New Mysterianism
Human cognitive capacities are limited in principle, not just in practice.
At a Glance
- Founded
- Late 20th century
New Mysterianism is primarily epistemological, not ethical; it implies an attitude of intellectual humility, caution about overconfident theories of mind, and respect for the limits of human inquiry.
Overview and Origins
New Mysterianism is a position in contemporary philosophy of mind which holds that human beings are, in principle, incapable of fully understanding consciousness. It is “mysterian” because it treats consciousness as an intractable mystery for us, and “new” to distinguish it from older, often religious or dualistic appeals to mystery. New Mysterians typically insist that the mystery is naturalistic, rooted in the structure and cognitive limits of the human brain, not in anything supernatural.
The view is most closely associated with Colin McGinn, especially through works such as The Problem of Consciousness (1991) and The Mysterious Flame (1999).
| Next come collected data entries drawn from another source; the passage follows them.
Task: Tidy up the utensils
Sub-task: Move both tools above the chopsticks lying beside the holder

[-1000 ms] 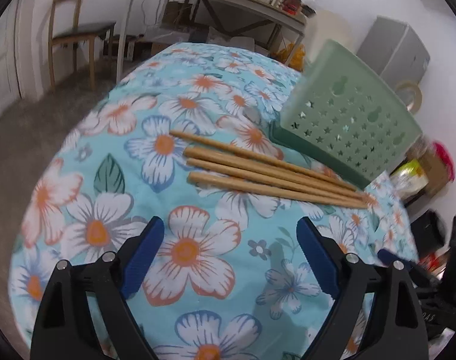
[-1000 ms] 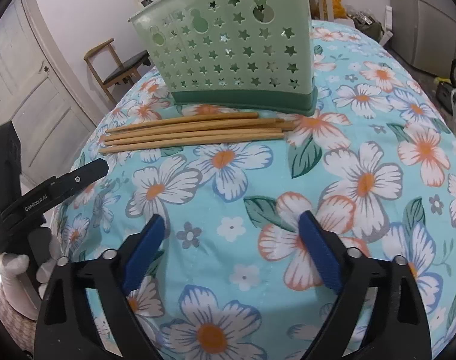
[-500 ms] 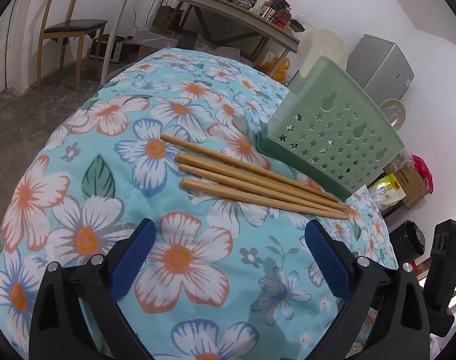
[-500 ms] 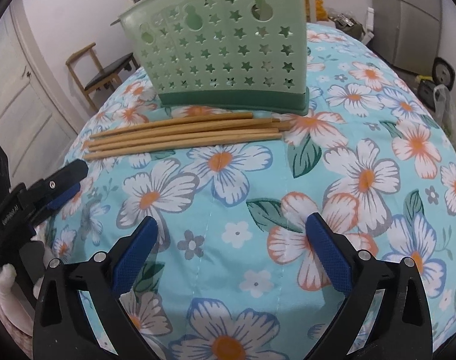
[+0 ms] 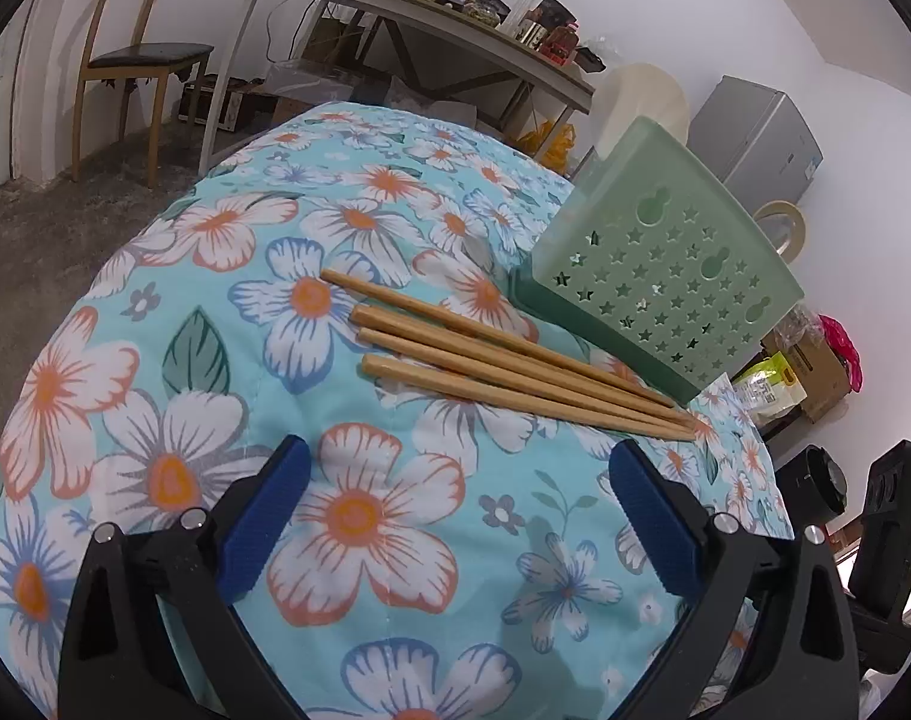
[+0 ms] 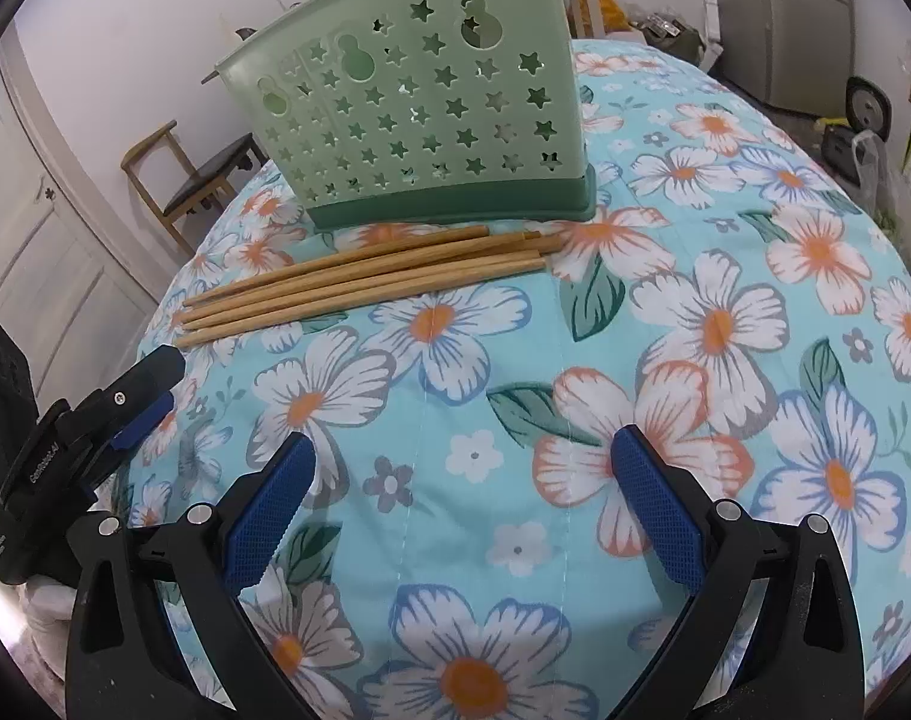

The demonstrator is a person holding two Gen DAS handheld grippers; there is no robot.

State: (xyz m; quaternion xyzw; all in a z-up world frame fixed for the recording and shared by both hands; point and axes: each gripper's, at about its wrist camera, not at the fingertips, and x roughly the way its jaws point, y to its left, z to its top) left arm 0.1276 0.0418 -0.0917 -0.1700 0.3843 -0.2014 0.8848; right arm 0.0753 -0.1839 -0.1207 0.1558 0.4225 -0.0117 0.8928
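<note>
Nothing of the task appears to have been done yet, and all of it is judged to remain.

Nearest in the right wrist view, the right gripper [image 6: 458,495] is seen with its blue fingers [image 6: 269,507] spread wide and nothing between them, over the flowered cloth of the bench [image 6: 725,324]. The left gripper [image 5: 458,507] is likewise held wide open and empty; in the right wrist view it is seen at the near left edge of the bench.

Farther out, four wooden chopsticks [image 6: 359,282] are laid flat and side by side, roughly parallel, untouched by either gripper. They are plain, light brown and tapered, with the thin tips pointing left in the right wrist view.

Just beyond them, the pale green utensil holder [image 6: 419,114] is stood upright on a darker green base, its wall pierced with star and gourd cut-outs. No utensil can be seen inside it through the holes, though its interior is not fully shown.
</note>
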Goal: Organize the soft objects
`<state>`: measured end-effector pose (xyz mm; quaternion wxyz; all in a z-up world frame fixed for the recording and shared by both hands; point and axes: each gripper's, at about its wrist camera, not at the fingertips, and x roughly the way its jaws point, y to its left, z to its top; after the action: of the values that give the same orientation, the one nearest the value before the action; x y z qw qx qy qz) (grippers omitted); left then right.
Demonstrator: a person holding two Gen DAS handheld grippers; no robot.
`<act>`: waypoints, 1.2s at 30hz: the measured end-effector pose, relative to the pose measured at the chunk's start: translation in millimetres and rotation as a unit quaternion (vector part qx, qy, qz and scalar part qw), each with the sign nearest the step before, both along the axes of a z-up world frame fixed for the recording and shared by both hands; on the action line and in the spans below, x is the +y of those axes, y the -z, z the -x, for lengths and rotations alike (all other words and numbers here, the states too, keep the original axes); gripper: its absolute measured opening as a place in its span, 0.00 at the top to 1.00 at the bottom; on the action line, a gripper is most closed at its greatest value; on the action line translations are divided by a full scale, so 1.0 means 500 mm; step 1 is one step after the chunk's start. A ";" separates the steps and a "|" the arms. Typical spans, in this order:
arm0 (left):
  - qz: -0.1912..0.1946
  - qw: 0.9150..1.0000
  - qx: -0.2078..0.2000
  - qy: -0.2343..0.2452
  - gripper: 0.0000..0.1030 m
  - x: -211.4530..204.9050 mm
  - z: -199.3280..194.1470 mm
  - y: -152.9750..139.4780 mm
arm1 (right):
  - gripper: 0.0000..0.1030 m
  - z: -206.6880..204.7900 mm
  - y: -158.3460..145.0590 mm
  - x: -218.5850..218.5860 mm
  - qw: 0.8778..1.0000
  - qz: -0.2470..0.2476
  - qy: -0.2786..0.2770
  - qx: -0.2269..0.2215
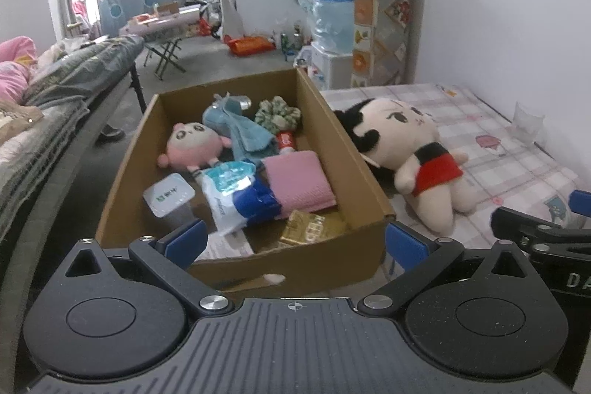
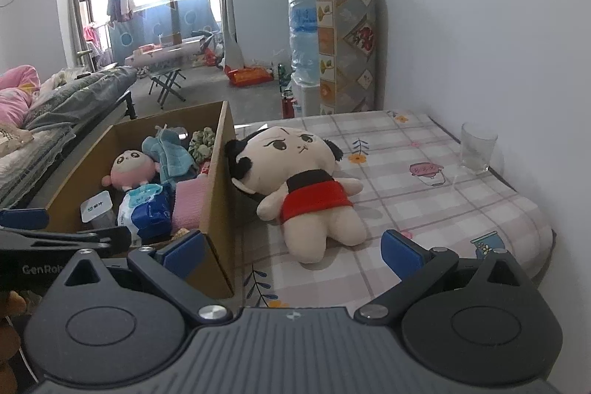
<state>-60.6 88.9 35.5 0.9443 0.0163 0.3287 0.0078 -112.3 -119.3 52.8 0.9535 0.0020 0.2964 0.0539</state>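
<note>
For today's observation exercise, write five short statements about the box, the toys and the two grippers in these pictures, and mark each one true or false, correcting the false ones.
1. The big doll in the red outfit lies inside the cardboard box. False: it lies on the checked cloth beside the box.
2. A small pink plush toy is in the box. True.
3. The right gripper is clamped on the doll. False: its jaws stand open, with nothing between them.
4. A clear glass stands upright near the wall. True.
5. The left gripper holds the folded pink cloth. False: it is open and empty, and the cloth lies in the box.
</note>
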 end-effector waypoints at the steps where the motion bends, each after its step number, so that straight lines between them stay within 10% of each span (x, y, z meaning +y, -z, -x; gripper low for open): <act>1: 0.002 1.000 0.003 0.002 0.00 -0.002 -0.001 0.001 | 0.43 -0.003 0.002 0.001 1.000 0.003 0.002 0.003; 36: 0.005 0.999 0.036 -0.034 0.00 0.005 -0.019 0.014 | 0.43 -0.040 0.021 0.021 0.999 0.012 -0.005 0.031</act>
<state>-51.0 91.5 28.3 0.9310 0.0004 0.3631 0.0376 -92.4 -108.9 42.1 0.9435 -0.0096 0.3265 0.0551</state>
McGinn argues that the relationship between physical brain processes and subjective experience (or qualia) is a problem “cognitively closed” to human beings. Earlier, Thomas Nagel’s influential essay “What Is It Like to Be a Bat?” (1974) had already emphasized the apparent gap between objective description and subjective experience, and Noam Chomsky’s notion of “cognitive limits” in linguistics and science more broadly served as an important background inspiration.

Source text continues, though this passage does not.